## What to work on
Give back exactly the lines of the data below, starting with the line that has "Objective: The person" and going on through the line that has "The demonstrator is".

────

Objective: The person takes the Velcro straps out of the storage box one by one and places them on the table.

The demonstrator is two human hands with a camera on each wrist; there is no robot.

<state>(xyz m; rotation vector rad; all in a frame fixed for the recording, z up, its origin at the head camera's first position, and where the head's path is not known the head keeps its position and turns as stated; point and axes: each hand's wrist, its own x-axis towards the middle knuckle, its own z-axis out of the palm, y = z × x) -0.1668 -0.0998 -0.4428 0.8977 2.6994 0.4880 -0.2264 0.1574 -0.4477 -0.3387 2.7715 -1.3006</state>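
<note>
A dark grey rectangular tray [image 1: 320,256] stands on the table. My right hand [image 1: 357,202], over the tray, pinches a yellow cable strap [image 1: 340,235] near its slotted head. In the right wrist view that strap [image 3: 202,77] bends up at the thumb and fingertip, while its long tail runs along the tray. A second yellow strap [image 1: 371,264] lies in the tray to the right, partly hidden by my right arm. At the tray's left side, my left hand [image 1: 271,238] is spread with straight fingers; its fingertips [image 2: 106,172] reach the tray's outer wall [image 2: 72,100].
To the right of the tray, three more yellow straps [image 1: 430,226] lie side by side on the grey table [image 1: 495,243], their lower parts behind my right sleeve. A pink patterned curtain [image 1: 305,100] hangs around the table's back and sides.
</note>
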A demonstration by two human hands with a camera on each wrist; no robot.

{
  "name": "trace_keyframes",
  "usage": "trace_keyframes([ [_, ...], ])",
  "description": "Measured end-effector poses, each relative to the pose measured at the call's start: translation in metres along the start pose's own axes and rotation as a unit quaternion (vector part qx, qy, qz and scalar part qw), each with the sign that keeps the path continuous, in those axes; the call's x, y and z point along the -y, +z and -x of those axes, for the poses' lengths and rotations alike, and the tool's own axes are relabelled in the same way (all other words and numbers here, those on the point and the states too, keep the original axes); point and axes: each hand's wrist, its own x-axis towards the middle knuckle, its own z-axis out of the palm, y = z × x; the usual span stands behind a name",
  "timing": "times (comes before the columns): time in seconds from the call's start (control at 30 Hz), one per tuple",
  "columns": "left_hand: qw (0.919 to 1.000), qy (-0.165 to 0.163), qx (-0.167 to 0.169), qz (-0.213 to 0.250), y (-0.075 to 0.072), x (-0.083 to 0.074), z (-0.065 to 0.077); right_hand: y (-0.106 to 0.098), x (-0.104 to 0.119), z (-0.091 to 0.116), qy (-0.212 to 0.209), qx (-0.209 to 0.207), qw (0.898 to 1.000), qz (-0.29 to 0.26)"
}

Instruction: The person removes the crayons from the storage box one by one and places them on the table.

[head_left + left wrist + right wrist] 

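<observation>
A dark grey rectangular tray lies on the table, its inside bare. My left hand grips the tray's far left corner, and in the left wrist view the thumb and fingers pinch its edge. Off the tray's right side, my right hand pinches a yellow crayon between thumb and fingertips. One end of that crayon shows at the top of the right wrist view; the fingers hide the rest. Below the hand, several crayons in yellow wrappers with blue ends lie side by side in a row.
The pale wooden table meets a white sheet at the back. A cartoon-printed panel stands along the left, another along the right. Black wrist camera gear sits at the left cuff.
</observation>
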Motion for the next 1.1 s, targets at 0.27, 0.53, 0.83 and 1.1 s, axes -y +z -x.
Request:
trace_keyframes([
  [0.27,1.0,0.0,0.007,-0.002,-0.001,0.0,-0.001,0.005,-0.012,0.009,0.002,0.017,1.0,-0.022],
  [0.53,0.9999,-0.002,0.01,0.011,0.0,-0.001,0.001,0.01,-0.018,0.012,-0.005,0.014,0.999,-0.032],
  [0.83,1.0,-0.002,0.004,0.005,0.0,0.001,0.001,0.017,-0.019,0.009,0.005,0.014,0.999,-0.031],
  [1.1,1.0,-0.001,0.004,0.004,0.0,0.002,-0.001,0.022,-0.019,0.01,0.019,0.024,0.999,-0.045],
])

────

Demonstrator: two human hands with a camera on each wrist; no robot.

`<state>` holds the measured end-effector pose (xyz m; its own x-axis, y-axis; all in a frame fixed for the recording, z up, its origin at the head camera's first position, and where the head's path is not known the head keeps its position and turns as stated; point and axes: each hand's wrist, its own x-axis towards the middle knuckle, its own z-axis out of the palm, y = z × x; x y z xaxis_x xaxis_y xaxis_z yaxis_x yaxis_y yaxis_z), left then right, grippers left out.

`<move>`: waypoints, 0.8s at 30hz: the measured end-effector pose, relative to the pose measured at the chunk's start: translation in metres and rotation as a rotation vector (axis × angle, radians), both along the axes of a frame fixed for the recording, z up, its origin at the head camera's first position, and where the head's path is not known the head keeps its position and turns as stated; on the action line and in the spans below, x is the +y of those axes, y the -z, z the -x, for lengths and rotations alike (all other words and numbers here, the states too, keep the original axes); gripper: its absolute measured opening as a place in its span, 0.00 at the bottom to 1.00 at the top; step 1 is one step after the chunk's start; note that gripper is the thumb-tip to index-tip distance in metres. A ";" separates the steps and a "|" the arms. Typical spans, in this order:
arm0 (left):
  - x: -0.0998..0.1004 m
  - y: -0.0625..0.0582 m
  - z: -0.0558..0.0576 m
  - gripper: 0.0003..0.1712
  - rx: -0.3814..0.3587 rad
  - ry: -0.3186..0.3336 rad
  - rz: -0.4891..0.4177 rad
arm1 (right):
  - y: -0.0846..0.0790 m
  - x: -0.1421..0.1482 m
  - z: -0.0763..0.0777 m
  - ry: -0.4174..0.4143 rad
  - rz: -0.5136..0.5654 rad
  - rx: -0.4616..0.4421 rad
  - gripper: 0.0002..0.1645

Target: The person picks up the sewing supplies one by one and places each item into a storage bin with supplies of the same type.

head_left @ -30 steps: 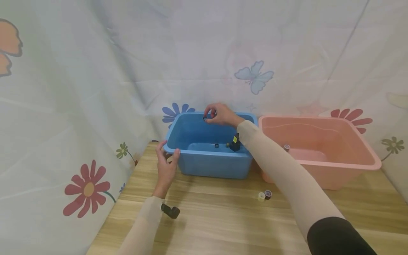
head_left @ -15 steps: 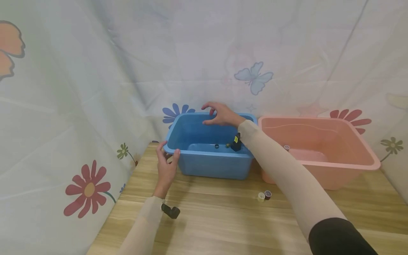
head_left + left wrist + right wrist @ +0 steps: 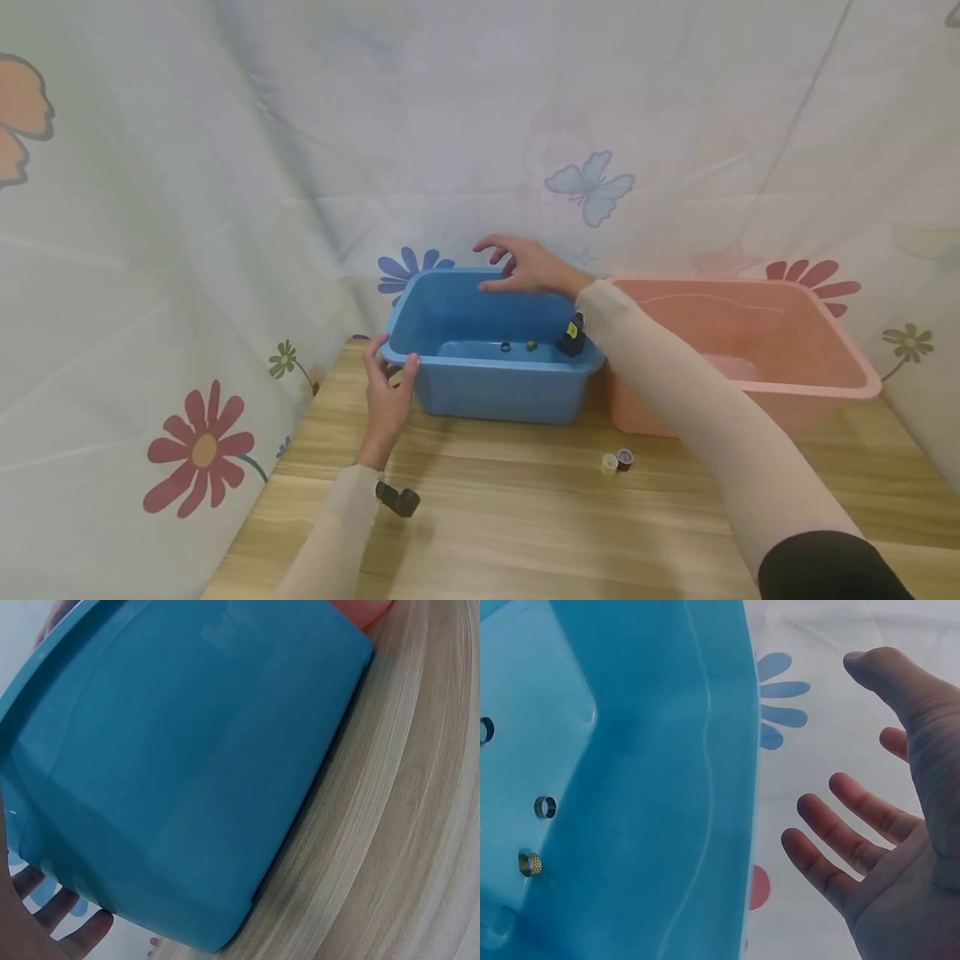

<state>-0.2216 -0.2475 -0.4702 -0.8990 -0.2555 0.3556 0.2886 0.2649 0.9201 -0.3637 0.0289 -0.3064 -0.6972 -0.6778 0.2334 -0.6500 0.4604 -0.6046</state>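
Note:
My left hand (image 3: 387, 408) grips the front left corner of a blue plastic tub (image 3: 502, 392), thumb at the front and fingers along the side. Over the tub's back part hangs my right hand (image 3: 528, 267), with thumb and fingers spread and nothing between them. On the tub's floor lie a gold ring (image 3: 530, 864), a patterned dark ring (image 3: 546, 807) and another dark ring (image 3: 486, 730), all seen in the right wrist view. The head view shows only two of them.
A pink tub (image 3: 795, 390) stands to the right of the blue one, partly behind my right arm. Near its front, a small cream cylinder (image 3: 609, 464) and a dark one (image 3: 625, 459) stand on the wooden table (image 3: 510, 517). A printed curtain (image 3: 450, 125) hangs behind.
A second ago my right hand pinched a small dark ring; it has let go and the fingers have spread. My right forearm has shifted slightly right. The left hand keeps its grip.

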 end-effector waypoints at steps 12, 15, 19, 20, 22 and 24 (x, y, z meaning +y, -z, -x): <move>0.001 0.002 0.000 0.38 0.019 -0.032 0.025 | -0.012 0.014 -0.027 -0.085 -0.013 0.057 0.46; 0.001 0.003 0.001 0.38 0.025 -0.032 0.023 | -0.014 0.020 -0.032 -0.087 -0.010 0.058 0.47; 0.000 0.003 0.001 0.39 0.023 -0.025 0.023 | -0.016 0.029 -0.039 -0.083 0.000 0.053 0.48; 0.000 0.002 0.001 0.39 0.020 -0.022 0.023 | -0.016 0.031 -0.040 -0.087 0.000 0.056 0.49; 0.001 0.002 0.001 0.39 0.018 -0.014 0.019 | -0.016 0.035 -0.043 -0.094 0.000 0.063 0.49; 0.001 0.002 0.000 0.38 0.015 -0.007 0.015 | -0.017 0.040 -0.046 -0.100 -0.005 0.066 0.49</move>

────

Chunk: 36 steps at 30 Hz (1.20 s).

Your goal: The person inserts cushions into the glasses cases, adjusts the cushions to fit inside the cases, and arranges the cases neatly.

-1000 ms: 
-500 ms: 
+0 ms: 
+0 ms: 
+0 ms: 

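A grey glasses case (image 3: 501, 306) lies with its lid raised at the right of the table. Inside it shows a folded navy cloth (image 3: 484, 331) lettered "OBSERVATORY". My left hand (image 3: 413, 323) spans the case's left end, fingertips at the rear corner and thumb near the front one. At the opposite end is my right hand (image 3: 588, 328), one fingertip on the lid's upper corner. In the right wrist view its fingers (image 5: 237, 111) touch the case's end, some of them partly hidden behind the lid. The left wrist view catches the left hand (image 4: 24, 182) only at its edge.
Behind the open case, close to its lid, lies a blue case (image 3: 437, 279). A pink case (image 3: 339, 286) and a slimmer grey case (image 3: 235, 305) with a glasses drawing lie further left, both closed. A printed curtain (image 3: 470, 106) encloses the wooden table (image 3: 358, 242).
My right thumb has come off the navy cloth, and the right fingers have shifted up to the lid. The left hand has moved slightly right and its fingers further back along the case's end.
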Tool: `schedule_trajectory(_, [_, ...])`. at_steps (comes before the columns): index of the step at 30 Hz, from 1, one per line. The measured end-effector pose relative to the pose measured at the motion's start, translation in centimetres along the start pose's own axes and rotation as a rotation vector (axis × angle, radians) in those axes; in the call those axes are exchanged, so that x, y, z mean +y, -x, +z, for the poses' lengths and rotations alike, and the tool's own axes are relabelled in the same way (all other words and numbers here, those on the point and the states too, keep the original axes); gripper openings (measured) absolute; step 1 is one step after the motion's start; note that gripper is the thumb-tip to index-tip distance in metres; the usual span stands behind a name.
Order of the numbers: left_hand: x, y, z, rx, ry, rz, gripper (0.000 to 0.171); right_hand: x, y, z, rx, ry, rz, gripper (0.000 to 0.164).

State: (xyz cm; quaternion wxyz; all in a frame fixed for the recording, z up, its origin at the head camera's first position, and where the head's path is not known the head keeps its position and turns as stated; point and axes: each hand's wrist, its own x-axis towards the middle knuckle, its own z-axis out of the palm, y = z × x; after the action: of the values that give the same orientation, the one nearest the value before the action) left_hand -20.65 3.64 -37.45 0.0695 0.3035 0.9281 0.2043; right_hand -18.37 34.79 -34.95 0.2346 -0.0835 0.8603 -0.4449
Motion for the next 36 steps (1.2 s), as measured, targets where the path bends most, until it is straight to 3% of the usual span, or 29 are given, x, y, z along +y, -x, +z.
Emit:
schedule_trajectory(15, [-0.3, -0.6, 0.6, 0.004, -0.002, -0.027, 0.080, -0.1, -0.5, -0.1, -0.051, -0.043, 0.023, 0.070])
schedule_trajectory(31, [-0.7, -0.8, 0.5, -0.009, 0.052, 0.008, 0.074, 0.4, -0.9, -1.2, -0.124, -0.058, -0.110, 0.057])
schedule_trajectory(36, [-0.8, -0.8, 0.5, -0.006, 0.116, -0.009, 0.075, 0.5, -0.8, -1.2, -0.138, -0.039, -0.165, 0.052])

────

## Answer space
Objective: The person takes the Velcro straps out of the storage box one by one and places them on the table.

The demonstrator is two human hands with a camera on each wrist; there is no robot.

There is nothing more to the output.